WHAT TO DO: Please print the data again exactly as given.

┌────────

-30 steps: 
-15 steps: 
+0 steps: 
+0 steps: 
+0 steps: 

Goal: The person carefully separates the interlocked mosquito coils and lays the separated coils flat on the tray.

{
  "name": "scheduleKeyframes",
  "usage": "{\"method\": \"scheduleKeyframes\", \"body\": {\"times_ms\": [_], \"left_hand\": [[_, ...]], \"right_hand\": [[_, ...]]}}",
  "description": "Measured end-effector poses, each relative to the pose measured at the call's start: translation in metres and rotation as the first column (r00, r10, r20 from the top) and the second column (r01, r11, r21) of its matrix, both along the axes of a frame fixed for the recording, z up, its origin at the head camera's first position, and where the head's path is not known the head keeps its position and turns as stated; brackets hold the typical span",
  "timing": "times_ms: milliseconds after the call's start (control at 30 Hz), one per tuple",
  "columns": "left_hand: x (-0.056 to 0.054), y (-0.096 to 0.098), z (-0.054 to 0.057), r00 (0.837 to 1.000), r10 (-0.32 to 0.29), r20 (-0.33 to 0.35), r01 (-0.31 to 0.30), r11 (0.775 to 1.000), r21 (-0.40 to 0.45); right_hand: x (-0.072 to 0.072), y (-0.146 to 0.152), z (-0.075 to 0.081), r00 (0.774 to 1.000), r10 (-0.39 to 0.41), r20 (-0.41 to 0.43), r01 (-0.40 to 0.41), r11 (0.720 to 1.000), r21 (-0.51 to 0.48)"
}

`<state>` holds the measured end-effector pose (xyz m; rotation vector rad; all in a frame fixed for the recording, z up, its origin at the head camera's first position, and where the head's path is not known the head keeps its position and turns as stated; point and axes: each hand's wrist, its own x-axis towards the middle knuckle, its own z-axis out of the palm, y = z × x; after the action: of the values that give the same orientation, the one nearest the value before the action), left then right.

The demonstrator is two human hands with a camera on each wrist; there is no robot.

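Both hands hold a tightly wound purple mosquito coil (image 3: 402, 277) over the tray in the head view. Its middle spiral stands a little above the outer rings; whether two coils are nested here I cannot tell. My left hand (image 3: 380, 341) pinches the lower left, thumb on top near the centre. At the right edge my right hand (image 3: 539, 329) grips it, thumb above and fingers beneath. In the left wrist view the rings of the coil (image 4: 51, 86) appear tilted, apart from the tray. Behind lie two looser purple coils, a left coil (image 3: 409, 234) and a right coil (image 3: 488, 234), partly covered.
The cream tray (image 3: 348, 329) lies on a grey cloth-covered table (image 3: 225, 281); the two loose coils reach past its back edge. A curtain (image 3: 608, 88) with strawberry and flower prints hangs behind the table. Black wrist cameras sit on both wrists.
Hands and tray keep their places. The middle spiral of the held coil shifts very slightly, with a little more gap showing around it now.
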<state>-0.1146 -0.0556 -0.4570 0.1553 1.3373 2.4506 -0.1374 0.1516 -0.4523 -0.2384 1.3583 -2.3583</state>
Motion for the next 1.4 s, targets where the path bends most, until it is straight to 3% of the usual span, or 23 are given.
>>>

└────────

TASK OUTPUT:
-30 steps: 
-15 steps: 
+0 steps: 
+0 steps: 
+0 steps: 

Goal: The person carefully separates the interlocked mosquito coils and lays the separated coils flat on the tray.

{
  "name": "scheduleKeyframes",
  "usage": "{\"method\": \"scheduleKeyframes\", \"body\": {\"times_ms\": [_], \"left_hand\": [[_, ...]], \"right_hand\": [[_, ...]]}}",
  "description": "Measured end-effector poses, each relative to the pose measured at the call's start: translation in metres and rotation as the first column (r00, r10, r20 from the top) and the second column (r01, r11, r21) of its matrix, both along the axes of a frame fixed for the recording, z up, its origin at the head camera's first position, and where the head's path is not known the head keeps its position and turns as stated; brackets hold the typical span",
  "timing": "times_ms: milliseconds after the call's start (control at 30 Hz), one per tuple",
  "columns": "left_hand: x (-0.056 to 0.054), y (-0.096 to 0.098), z (-0.054 to 0.057), r00 (0.837 to 1.000), r10 (-0.32 to 0.29), r20 (-0.33 to 0.35), r01 (-0.31 to 0.30), r11 (0.775 to 1.000), r21 (-0.40 to 0.45); right_hand: x (-0.072 to 0.072), y (-0.146 to 0.152), z (-0.075 to 0.081), r00 (0.774 to 1.000), r10 (-0.39 to 0.41), r20 (-0.41 to 0.43), r01 (-0.40 to 0.41), r11 (0.720 to 1.000), r21 (-0.51 to 0.48)"
}

`<state>` holds the measured end-effector pose (xyz m; rotation vector rad; all in a frame fixed for the recording, z up, its origin at the head camera's first position, and where the head's path is not known the head keeps its position and turns as stated; point and axes: each hand's wrist, its own x-axis towards the middle knuckle, its own z-axis out of the palm, y = z × x; after the action: of the values that give the same orientation, the one nearest the value before the action), left then right.

The demonstrator is two human hands with a camera on each wrist; there is no robot.

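Both hands hold a tightly wound purple mosquito coil (image 3: 402, 277) over the tray in the head view. Its middle spiral stands a little above the outer rings; whether two coils are nested here I cannot tell. My left hand (image 3: 380, 341) pinches the lower left, thumb on top near the centre. At the right edge my right hand (image 3: 539, 329) grips it, thumb above and fingers beneath. In the left wrist view the rings of the coil (image 4: 51, 86) appear tilted, apart from the tray. Behind lie two looser purple coils, a left coil (image 3: 409, 234) and a right coil (image 3: 488, 234), partly covered.
The cream tray (image 3: 348, 329) lies on a grey cloth-covered table (image 3: 225, 281); the two loose coils reach past its back edge. A curtain (image 3: 608, 88) with strawberry and flower prints hangs behind the table. Black wrist cameras sit on both wrists.
Hands and tray keep their places. The middle spiral of the held coil shifts very slightly, with a little more gap showing around it now.
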<state>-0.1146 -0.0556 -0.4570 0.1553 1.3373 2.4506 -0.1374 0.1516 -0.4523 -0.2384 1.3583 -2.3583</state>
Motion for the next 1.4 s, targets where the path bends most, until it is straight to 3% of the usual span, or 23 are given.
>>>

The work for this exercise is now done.